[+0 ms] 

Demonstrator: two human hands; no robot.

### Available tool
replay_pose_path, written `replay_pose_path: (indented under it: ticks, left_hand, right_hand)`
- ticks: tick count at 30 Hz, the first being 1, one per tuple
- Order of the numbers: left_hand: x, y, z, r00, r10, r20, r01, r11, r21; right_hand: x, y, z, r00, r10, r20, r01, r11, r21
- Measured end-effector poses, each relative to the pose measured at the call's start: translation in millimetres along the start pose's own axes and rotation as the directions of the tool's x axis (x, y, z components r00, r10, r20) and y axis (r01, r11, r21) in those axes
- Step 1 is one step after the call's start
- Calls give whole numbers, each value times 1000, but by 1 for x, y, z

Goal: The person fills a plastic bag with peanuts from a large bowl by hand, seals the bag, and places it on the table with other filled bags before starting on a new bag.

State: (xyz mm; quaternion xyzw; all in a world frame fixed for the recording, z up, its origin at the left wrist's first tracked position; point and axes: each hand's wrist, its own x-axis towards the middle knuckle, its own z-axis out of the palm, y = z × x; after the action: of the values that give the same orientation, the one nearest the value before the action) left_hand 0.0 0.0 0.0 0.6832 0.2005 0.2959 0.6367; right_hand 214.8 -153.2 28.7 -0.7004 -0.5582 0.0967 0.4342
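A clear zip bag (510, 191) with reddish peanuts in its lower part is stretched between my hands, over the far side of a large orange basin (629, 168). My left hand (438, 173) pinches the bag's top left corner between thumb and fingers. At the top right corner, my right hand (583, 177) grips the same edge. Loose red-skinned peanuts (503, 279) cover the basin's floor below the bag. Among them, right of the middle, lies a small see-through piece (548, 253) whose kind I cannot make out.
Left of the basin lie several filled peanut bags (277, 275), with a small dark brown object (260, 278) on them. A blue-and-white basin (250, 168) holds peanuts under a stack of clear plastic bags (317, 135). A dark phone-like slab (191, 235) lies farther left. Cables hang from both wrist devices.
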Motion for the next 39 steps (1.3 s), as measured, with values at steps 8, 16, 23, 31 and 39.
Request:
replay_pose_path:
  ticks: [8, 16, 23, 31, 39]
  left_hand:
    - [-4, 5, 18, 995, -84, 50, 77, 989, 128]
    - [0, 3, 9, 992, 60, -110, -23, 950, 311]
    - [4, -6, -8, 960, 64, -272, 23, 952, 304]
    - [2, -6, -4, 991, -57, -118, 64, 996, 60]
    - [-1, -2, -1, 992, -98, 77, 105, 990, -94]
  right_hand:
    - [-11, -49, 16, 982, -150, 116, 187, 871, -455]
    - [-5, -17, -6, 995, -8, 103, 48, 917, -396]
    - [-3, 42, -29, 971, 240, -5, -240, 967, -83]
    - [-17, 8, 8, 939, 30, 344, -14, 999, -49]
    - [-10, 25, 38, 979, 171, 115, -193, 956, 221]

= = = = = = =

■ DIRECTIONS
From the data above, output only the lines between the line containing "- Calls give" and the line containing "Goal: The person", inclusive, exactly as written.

■ YOUR RESPONSE
- Calls give whole numbers, each value times 1000, but by 1 for x, y, z

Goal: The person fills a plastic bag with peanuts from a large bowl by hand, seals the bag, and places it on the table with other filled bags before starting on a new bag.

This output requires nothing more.